El otro día, por la mañana, hacía bastante frío y nosotros, los habitantes del Sur de España no estamos acostumbrados a esos fríos y tampoco contamos - salvo excepciones, claro - con la ropa adecuada para soportarlos. Esto es así para personas con medios económicos suficientes, pues si hablamos de quienes están escasos de dinero la cosa se complica y salen a la calle - porque tienen que salir necesariamente - a recibir las bofetadas del frío, además de las del hambre en no pocos casos. Es una estampa muy dolorosa y uno se siente avergonzado de poder soportar ese frío mientras otras personas andan tiritando por las calles o tratando de esquivarlo caminando por las calles en las que el viento no azota o arrinconándose en cualquier portal mientras se frotan las manos y mueven las piernas tratando de mitigar algo el sufrimiento del frío.
Gracias a Dios no son frecuentes esos días de viento y frío, pero los hay - ya lo creo que sí - lo mismo que hay personas que van a conseguir unas pocas monedas situándose en sitios por donde pasa mucha gente, especialmente en las puertas de los grandes establecimientos de venta de alimentos, donde las personas generosas suelen dejarles algo de víveres o de dinero. Mención especial merece el cancel de los templos, ya que en ellos hay algo de refugio contra las rachas de viento helado y personas que entran y salen con el ánimo bien dispuesto a la limosna para el necesitado. Suelen ser siempre las mismas personas las que ocupan esos puestos; parece ser que hay un pacto de dominio por antigüedad o quizás otro método. Mis conocimientos del asunto no pasan más allá de lo que he citado.
Yo conozco a los que cada día están, a las horas de las Misas, en el cancel de la Iglesia próxima a la casa que habito y conozco los relevos que entre ellos tienen organizados para que nadie se quede sin la oportunidad de practicar la caridad, aunque sea de forma modesta. En ese día de frío intenso que he citado al principio, una persona entabló diálogo, a la salida de Misa, con el único que había quedado en el dintel y que no paraba de moverse, sin abandonar el sitio, y de frotarse las manos mientras encogía su cuello para que lo abarcara y protegiera el de una cazadora de verano que era lo que le protegía, además de algo de ropa que estaba debajo de ella y que, naturalmente, se la notaba aunque no se la veía.
Yo me fui a tomar un café a la cafetería cercana y al poco tiempo entraron las dos personas que yo había dejado hablando en el cancel.

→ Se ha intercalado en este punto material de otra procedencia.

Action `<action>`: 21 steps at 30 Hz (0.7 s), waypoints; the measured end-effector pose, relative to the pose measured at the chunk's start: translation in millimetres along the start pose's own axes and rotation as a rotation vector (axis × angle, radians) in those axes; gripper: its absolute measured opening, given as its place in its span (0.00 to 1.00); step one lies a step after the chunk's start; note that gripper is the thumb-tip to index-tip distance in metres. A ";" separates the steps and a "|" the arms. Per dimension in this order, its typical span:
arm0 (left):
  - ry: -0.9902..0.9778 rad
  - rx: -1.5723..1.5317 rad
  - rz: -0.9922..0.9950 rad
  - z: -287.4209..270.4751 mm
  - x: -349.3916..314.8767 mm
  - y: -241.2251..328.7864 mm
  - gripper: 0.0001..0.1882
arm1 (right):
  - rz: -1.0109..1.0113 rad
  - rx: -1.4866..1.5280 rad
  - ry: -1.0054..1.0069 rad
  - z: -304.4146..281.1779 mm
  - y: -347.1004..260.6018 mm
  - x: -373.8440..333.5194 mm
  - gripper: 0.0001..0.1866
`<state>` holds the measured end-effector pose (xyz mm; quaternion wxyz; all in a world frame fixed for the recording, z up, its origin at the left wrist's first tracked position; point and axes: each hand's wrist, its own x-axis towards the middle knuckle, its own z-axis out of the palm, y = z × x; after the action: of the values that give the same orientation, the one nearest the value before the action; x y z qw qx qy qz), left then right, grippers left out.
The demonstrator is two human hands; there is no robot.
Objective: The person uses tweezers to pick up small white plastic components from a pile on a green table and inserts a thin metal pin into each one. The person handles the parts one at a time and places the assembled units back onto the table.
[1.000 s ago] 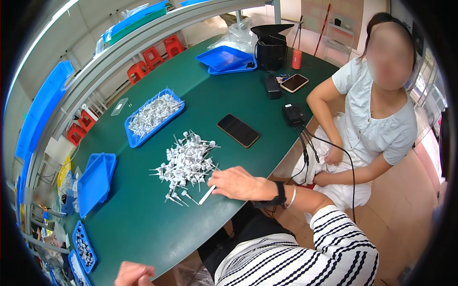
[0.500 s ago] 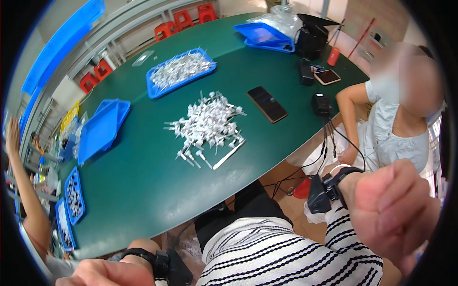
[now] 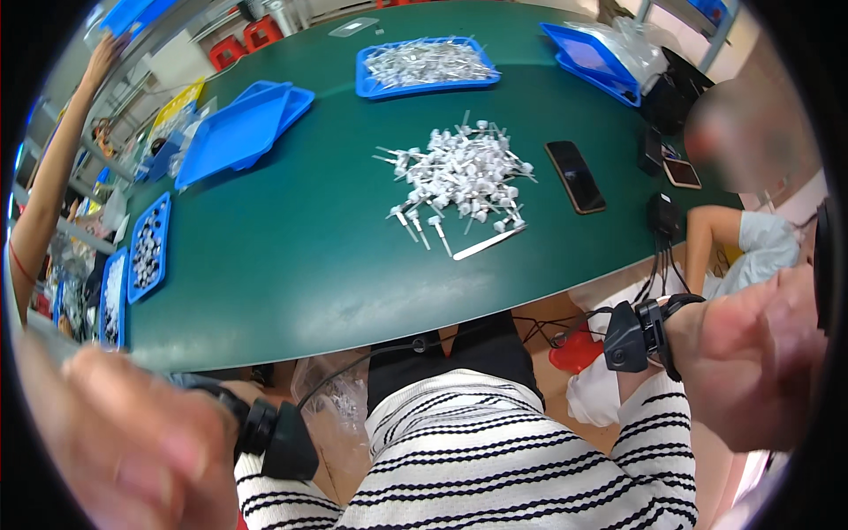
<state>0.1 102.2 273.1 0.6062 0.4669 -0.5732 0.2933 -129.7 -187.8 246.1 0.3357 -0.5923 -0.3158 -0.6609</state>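
Both my hands are raised close to the camera, off the table. My left hand [image 3: 146,433], at the lower left, is smeared by motion and its fingers look bent; no held thing shows. At the right rim is my right hand [image 3: 751,349], its fingertips hidden near a dark edge. Each wrist wears a black strapped device, one on the left [image 3: 287,442] and one on the right [image 3: 632,336]. Beyond them, a pile of small white plastic parts with thin stems [image 3: 473,168] lies on the green table [image 3: 309,256]. A slim white tool like tweezers [image 3: 486,243] rests at its near side.
A dark phone [image 3: 576,177] lies right of the pile. Behind is a blue tray of stemmed parts [image 3: 428,88]; stacked blue trays [image 3: 234,132] sit left. Smaller trays hold dark-and-white parts [image 3: 148,247]. Cables [image 3: 662,265] hang by a co-worker [image 3: 760,247]; another person's arm [image 3: 57,168] reaches up left.
The view has shifted, so the table sits higher and further right. My left hand has come up further into view, and my right hand has moved up toward the right rim.
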 end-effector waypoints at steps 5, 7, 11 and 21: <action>-0.106 0.092 -0.114 6.1 -16.3 -46.5 0.07 | 0.142 -0.070 -0.200 37.5 47.0 -19.9 0.08; -0.174 0.098 -0.288 -2.2 -41.4 -58.4 0.08 | 0.198 -0.091 -0.309 48.1 61.3 -37.1 0.09; -0.402 -0.072 -0.732 -18.7 -97.1 -74.1 0.08 | 0.301 -0.102 -0.459 50.8 74.6 -87.4 0.10; -0.537 -0.475 -1.317 -45.8 -161.8 -83.3 0.11 | 0.120 -0.021 -1.003 81.3 78.9 -129.3 0.21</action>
<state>65.9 140.0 101.5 0.5800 0.6255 -0.3513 -0.3859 -9.3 -157.9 127.0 0.1740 -0.8574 -0.3968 -0.2777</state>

Ambos pidieron un café con leche, en la barra de la cafetería, justamente a mi lado, se los trajeron bien calentitos porque las tazas humeaban. Casi se me cayeron las lágrimas al ver como el invitado abrazaba con las manos a la taza y acercaba su rostro a la misma para recoger la mayor cantidad de calor posible. A pequeños sorbos fue bebiendo el café hasta terminarlo en un tiempo muy corto e in mediatamente se despidió, del que lo había invitado, porque tenía que ocupara de nuevo su puesto para la Misa que se celebraría a las 1130 horas, porque era Domingo. Otra vez a pasar mucho fría pero, por lo menos, con el estómago caliente.
Es evidente que no se solucionan así las muchas necesidades que hay en nuestro país, pero en ese momento eso es lo que necesitaba ese hombre para mitigar algo el frío que padecía. Ojalá todos podamos echar una mano para solucionar todo ese conjunto de necesidades, pero mientras tanto es bueno poder ofrecer una taza de café bien calentito a quien tiene que aguantar un frío intenso. Será el mejor café de su vida; la de cada uno de ellos.